At present, the configuration of a whole vehicle power supply system is to select a whole vehicle power supply system used by similar vehicle types, and after a vehicle is manufactured, unreasonable places in the whole vehicle power supply system are adjusted through a test verification mode, so that the time is long, and the cost is high. In order to solve the problem, the invention provides a method for configuring a power supply system of a whole vehicle, which is shown in fig. 1 and comprises the following steps:

s11: the configured parameters of the electronic devices in the target vehicle are obtained.

Configuration parameters of some electronic devices related to a whole vehicle power supply system in a target vehicle are determined; the configured parameters of the electronic device are the determined configuration parameters of the electronic device. The core idea of the invention is to calculate the demand value of the unconfigured parameters of the electronic devices in the whole vehicle power supply system through the determined configuration parameters.

S12: and calculating to obtain a required value of the unconfigured parameter of at least one electronic device in the whole vehicle power supply system according to the configured parameter of the electronic device in the target vehicle.

In this embodiment, the at least one electronic device in the vehicle power supply system refers to at least one of a battery, a starter, and a generator. The unconfigured parameters of the electronic device are the unconfirmed configuration parameters of the electronic device. The demand values for the unconfigured parameters of the at least one electronic device include: at least one of a minimum power of the starter, a minimum capacity of the battery, a maximum low temperature resistance value of the battery, and a minimum value of an average value of output currents of the generator

The embodiment provides the finished automobile power system configuration method, through forward configuration, a finished automobile power system meeting the vehicle running requirements can be obtained only through analysis and bench test, reverse pushing of configuration of other automobile types is not needed, configuration and matching degree of the finished automobile power system are optimized, configuration time is shortened, and configuration cost is reduced.

Referring to fig. 2, a flowchart of a starter configuring method according to this embodiment is provided. The method comprises the following steps:

s21: and calculating the starting power of the engine according to the starting torque and the starting rotating speed of the engine.

The formula for calculating the starting power of the engine is as follows:

in the formula, P_CsRepresents the starting power of the engine and has the unit of W; t is_CsRepresents the starting torque of the engine in Nm; n is_CsRepresenting the starting speed of the engine in rpm.

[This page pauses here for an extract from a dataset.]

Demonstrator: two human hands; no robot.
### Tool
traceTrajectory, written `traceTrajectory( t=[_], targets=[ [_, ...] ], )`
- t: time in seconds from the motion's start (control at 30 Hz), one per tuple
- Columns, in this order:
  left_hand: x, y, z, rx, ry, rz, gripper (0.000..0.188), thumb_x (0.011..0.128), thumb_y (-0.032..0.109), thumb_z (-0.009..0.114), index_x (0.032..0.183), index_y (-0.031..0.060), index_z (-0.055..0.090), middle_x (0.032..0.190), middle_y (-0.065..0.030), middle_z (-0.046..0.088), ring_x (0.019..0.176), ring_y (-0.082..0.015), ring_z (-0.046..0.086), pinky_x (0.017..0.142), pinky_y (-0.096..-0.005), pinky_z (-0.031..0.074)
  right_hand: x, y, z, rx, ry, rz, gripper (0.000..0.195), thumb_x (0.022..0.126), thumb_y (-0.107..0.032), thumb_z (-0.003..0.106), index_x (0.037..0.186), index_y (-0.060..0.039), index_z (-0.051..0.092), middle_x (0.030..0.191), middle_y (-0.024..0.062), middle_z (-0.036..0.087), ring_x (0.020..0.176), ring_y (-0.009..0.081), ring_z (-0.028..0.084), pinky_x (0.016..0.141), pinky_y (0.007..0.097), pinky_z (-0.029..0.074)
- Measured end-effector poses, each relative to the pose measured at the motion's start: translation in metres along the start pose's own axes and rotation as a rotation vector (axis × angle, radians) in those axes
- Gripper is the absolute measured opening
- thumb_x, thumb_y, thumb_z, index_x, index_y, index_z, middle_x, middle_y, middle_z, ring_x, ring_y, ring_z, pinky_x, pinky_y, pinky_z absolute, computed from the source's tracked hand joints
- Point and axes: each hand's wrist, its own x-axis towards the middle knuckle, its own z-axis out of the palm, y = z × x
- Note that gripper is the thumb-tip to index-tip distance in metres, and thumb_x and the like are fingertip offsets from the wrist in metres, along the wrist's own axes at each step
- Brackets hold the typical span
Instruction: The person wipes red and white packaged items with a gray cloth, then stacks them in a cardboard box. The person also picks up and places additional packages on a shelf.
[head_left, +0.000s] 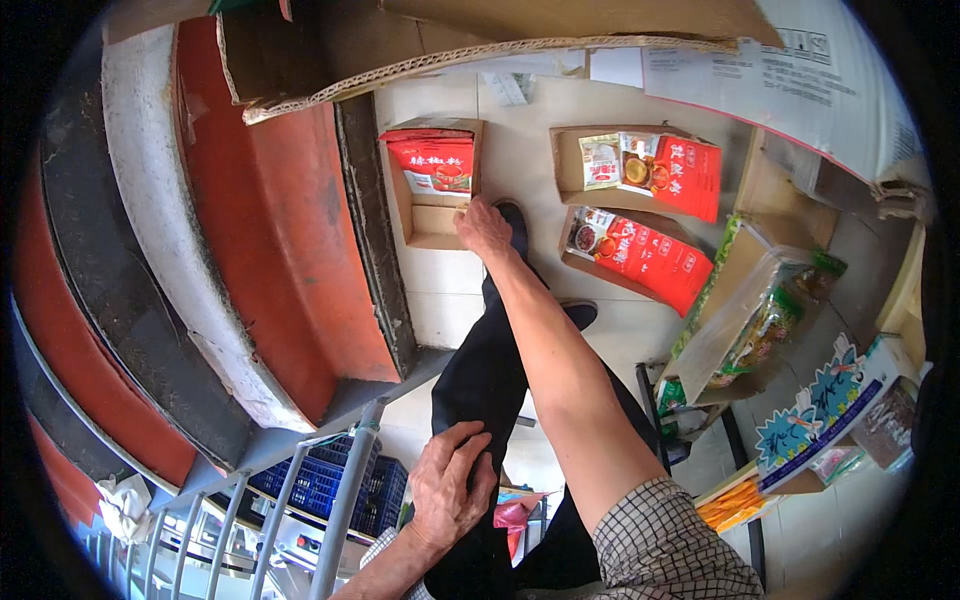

S22: and calculating the minimum power of the starter according to the transmission efficiency between the starter and the engine and the starting power of the engine.

The formula for calculating the minimum power of the starter is as follows:

in the formula, P_StarterRepresents the minimum power of the starter, and η represents the transmission efficiency between the starter and the transmitter. I.e. to choose a power greater than the minimum power P_StarterThe starter of (1).

Referring to fig. 3, a flowchart of a configuration method of a storage battery according to this embodiment is provided. The method comprises the following steps:

s31: and calculating to obtain the minimum capacity of the storage battery according to the quiescent current of the vehicle controller, the self-discharge current of the storage battery, the resting time target of the vehicle and the state of charge variation of the storage battery.

The formula for calculating the minimum capacity of the battery is as follows:

wherein C represents the minimum capacity of the storage battery and has the unit of Ah; i is_DIndicating quiescent current of vehicle control unitThe bit is A; i is_BRepresents the self-discharge current of the storage battery, and the unit is A; t represents the static time target of the whole vehicle, and the unit is hour; Δ SOC represents the change in state of charge of the battery, specifically the change between the state of charge of the battery when the vehicle is turned off and the minimum state of charge of the battery, which in one embodiment is set to 80% when the vehicle is turned off and 40% when the vehicle is turned off.

S32: and calculating to obtain the maximum low-temperature resistance value of the storage battery according to the open-circuit voltage of the storage battery in the target low-temperature environment, the loop voltage drop of the starting system, the minimum voltage requirement of the starter, the starting current and the sum of all load currents in the starting stage of the whole vehicle.

In the formula, R_iThe maximum low-temperature resistance value of the storage battery is represented by the unit of omega; v_OCRepresents the open circuit voltage of the battery in V at the target low temperature environment, which in one embodiment is-30 deg.C; v_CRepresents the loop pressure drop for starting the system, in units of V; v_SRepresents the minimum voltage requirement of the starter, and is V; i is_StarterRepresents the starting current with the unit of A; i is_loadThe sum of all load currents in the starting stage of the whole vehicle is A. That is, the low temperature resistance value is selected to be less than R_iAnd the capacity is larger than C.

Referring to fig. 4, a flowchart of a configuration method of a generator according to this embodiment is provided. The method comprises the following steps:

s41: and respectively counting to obtain the average working current of the load under the idle working condition and the running working condition according to the configured parameters of the electronic devices in the target vehicle.

In one or more embodiments, the load average operating current in the idle condition or the driving condition can be calculated by the following formula:

in the formula I_AverageThe unit of the average working current of the electric load of the whole vehicle is A; m represents the total number of types of electric equipment of the whole vehicle; n is_iIndicating the number of the ith type of electric equipment; i is_iThe rated current of the ith type of electric equipment is represented and has the unit of A; k_iAnd a weighting coefficient representing the i-th type of consumer.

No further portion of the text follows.